> Problem to work on: Your answer must be the exact lines below, starting with the line with "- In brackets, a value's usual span" and going on through the line with "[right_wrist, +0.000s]", both included, with no pictures.

........

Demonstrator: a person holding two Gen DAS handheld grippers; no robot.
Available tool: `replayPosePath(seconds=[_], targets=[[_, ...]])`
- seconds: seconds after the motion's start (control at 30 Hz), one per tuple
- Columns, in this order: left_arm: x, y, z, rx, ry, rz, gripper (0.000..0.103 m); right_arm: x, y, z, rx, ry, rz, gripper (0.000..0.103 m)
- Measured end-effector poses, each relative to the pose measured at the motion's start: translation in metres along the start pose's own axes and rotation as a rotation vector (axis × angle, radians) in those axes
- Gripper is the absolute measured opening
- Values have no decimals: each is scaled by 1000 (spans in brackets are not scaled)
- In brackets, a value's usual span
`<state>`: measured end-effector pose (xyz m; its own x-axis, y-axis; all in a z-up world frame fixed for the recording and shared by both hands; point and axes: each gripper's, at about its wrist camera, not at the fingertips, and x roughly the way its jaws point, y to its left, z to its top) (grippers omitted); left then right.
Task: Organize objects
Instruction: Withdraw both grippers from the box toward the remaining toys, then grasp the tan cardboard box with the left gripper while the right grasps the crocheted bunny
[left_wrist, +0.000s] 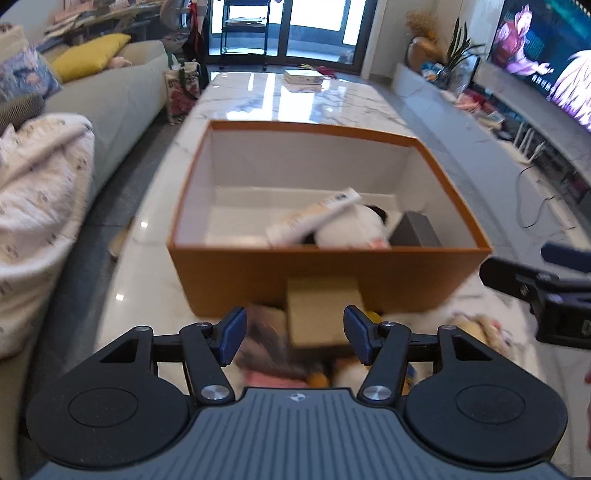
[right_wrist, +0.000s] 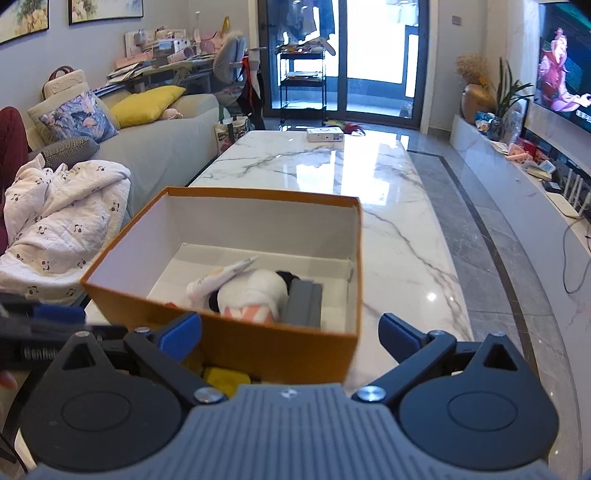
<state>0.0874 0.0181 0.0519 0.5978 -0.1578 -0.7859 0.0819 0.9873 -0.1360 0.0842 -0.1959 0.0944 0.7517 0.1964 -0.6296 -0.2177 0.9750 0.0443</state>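
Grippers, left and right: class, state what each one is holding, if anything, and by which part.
Nothing is held. The left gripper and the right gripper both have open jaws, with no object gripped between them.

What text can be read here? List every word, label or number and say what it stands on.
None can be read with certainty.
White tube in the orange box: print on it, blurred.
Television: a line of subtitles, too small and blurred to read.
White carton at the table's far end: markings, too small.
Right gripper: one pale letter at the picture's edge, cut off.
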Motion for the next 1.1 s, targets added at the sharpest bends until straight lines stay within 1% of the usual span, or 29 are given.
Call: replayPosePath(seconds=[0.1, 0.17, 0.27, 0.37, 0.5, 0.57, 0.63, 0.7, 0.77, 0.9, 0.97, 1.03, 1.1], targets=[[4, -2, -3, -24, -3, -53, 68, -13, -8, -23, 56, 10, 23, 102], [6, -5, -3, -36, -15, -64, 68, -15, -14, -33, 93, 28, 35, 102], [14, -12, -2, -37, -10, -85, 68, -18, -21, -43, 120, 44, 37, 102], [23, -20, -6, -1, 7, -77, 68, -17, -27, -48, 113, 50, 24, 102], [28, -28, -7, 70, -18, -21, 69, -8, -36, -51, 121, 58, 17, 102], [30, -29, -7, 79, -25, -12, 71, -1, -40, -53, 145, 70, 21, 102], [31, -28, -6, 78, -24, 20, 71, 8, -43, -55, 161, 87, 30, 102], [31, -26, -5, 53, -27, 49, 71, 16, -43, -56, 154, 109, 31, 102], [32, -21, -3, 29, -19, 42, 71, 22, -40, -57, 133, 118, 18, 102], [37, -14, -2, -13, 0, 22, 75, 30, -35, -60, 94, 125, 6, 102], [38, -14, -1, -14, -3, 18, 75, 33, -35, -62, 88, 132, 3, 102], [39, -15, -3, -20, -7, 17, 78, 37, -35, -65, 86, 147, 0, 102], [43, -16, -3, -27, -1, 1, 79, 40, -36, -68, 88, 156, -2, 102]])
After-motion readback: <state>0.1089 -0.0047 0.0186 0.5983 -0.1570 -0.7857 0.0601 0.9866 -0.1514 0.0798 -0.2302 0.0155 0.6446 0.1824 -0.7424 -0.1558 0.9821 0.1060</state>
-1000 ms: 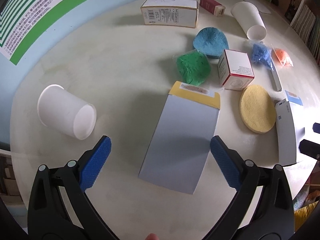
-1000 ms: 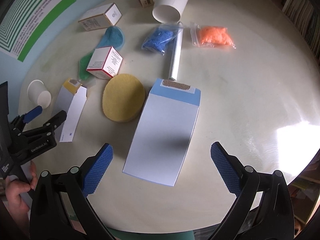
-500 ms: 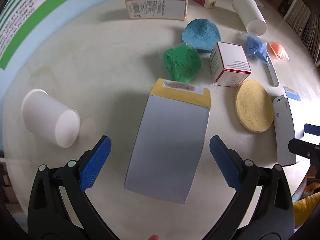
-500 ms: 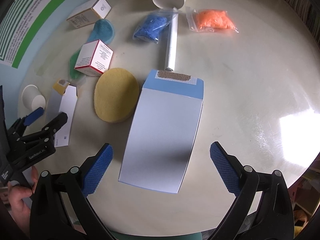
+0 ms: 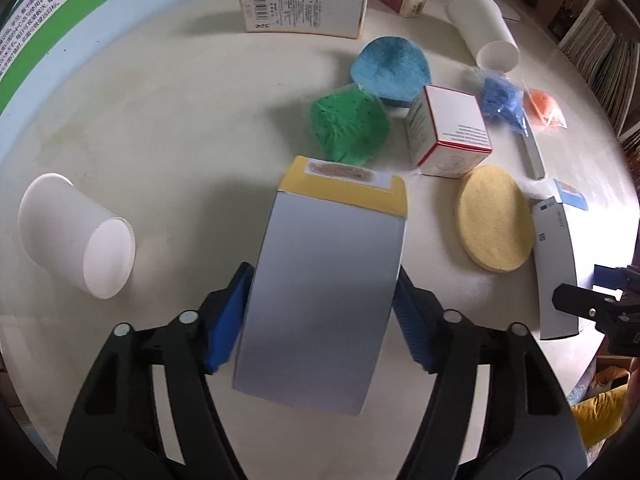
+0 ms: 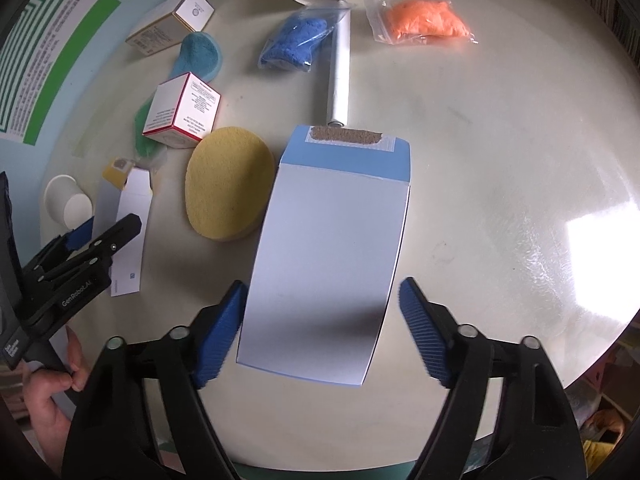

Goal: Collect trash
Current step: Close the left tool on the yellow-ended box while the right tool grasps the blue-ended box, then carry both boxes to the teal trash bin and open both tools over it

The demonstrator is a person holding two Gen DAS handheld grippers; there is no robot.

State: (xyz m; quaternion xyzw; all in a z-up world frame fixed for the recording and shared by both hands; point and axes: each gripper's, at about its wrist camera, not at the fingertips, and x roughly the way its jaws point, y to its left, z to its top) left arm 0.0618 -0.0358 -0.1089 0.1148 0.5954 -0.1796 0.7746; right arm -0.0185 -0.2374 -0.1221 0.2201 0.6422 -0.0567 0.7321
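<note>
My left gripper (image 5: pixel 322 316) is shut on a flat grey carton with a yellow flap (image 5: pixel 324 280); both blue pads press its sides. The same carton (image 6: pixel 128 216) and the left gripper show at the left of the right wrist view. My right gripper (image 6: pixel 322 326) straddles a flat white carton with a blue flap (image 6: pixel 332 256). Its left pad touches the carton's edge; the right pad stands a little off the other edge. That carton's side (image 5: pixel 554 264) shows in the left wrist view, with the right gripper's tips at the right edge.
On the round cream table (image 6: pixel 500 140) lie two white paper cups (image 5: pixel 76 236) (image 5: pixel 484 28), a yellow round sponge (image 5: pixel 494 224), green (image 5: pixel 348 128) and blue (image 5: pixel 390 68) sponges, small boxes (image 5: pixel 448 132) (image 5: pixel 304 10), bagged blue (image 6: pixel 298 42) and orange (image 6: pixel 422 18) material, and a white tube (image 6: pixel 339 76).
Both grippers have narrowed from wide open. The left one has closed onto the yellow-flap carton; the right one has closed in around the blue-flap carton.
</note>
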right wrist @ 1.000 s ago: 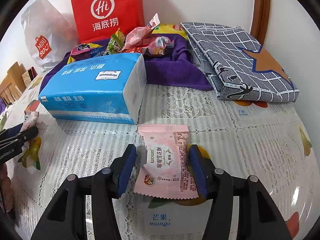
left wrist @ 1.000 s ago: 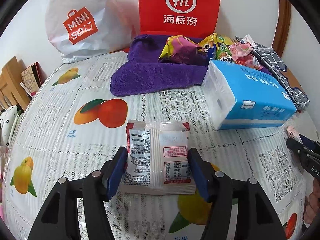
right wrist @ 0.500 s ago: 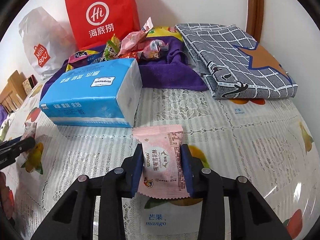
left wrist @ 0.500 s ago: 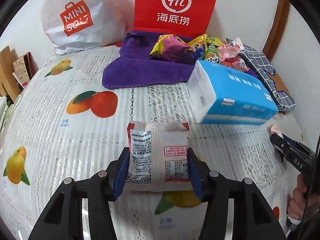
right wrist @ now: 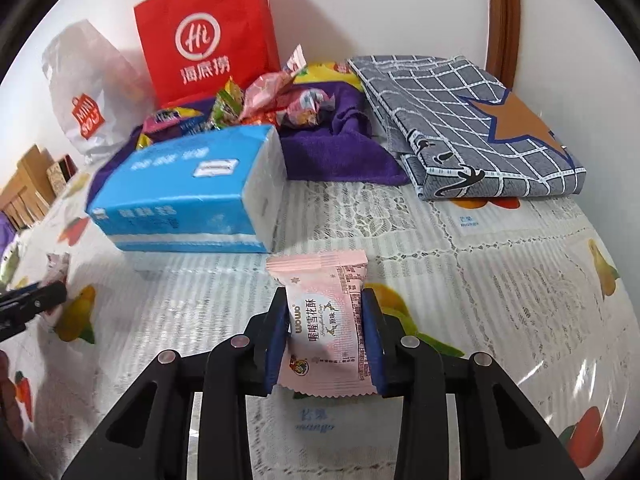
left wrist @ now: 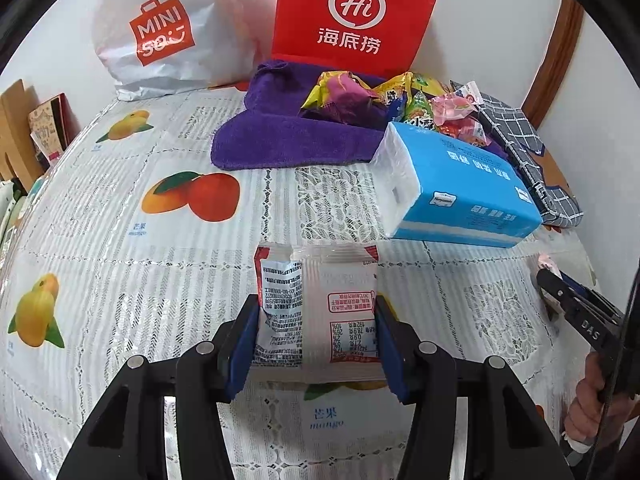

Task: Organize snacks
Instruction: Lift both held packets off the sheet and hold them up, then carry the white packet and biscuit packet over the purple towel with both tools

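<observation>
My left gripper (left wrist: 316, 316) is shut on a white snack packet with red trim (left wrist: 320, 300), held above the fruit-print tablecloth (left wrist: 120, 280). My right gripper (right wrist: 325, 320) is shut on a pink snack packet (right wrist: 324, 320), lifted off the tablecloth. A pile of several colourful snack packets (left wrist: 400, 100) lies on a purple towel (left wrist: 272, 136) at the back; the pile also shows in the right wrist view (right wrist: 272, 100). The right gripper shows at the right edge of the left wrist view (left wrist: 576, 308).
A blue tissue pack (left wrist: 456, 184) lies in front of the towel. A red paper bag (left wrist: 352, 16) and a white Miniso bag (left wrist: 164, 36) stand against the wall. A folded grey checked cloth (right wrist: 472, 120) lies at the back right. Wooden items (left wrist: 16, 136) stand at the left.
Both grippers closed on their packets and lifted them off the tablecloth. The right gripper has risen and moved slightly forward toward the tissue pack.
</observation>
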Demonstrator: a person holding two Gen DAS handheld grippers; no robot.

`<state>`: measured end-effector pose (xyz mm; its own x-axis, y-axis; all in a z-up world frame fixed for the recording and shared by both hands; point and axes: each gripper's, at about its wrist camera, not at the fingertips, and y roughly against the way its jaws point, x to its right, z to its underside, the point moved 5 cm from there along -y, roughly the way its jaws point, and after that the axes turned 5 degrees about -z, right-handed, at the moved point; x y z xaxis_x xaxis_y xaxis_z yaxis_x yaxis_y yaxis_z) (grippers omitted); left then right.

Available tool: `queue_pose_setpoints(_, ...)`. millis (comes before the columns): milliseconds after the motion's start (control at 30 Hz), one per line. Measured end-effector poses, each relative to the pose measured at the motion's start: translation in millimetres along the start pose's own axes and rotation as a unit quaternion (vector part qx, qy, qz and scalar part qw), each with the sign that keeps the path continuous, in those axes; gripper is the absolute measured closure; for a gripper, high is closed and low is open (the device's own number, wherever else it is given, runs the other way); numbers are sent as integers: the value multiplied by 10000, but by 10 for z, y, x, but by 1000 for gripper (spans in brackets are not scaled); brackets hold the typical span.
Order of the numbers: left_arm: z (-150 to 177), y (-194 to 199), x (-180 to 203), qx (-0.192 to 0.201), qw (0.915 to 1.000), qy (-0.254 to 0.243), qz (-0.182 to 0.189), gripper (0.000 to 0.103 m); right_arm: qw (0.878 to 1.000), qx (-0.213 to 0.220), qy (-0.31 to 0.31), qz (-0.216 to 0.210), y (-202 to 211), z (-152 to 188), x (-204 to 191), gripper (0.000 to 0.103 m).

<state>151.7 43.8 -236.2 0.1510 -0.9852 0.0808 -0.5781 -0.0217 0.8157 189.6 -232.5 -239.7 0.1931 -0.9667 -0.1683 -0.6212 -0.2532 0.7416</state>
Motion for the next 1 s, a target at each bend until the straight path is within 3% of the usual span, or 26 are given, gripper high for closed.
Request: queue_pose_setpoints(1000,-339,443,210,288,9992,-155,227,51,9984,517,154,-163,608,-367,-248,68)
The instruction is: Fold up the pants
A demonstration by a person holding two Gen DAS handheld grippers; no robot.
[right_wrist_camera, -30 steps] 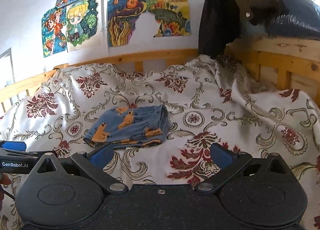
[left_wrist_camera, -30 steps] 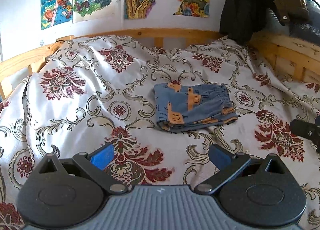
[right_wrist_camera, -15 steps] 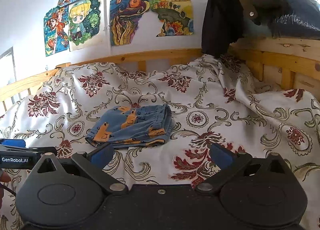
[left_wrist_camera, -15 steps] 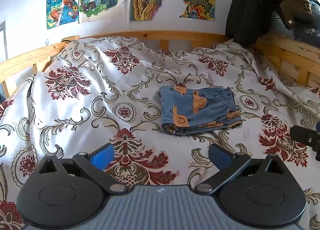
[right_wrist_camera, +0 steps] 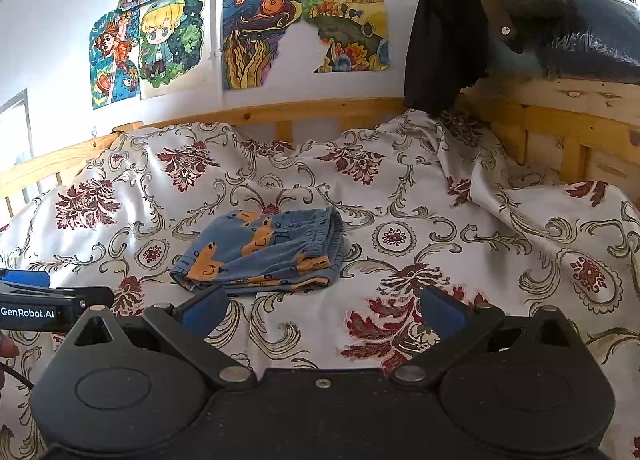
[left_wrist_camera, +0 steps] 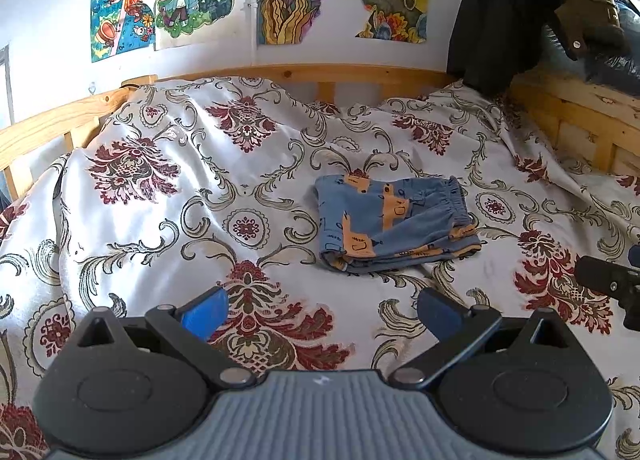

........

> Task solution:
- In brackets, a value's usual span
`<state>`: measured end-effector pose (xyz m; its own x-axis, y-axis; all in a z-up world frame fixed for the recording and shared by both hands; point and axes: each gripper's, at about its wrist camera, not at the fingertips, and x roughly the way its jaws point, y to its left, z to its top) (grippers omitted); left then right.
Task: Organize objects
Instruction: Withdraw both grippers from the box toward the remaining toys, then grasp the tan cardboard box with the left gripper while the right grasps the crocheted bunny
[left_wrist, +0.000s] 
[right_wrist, +0.000s] 

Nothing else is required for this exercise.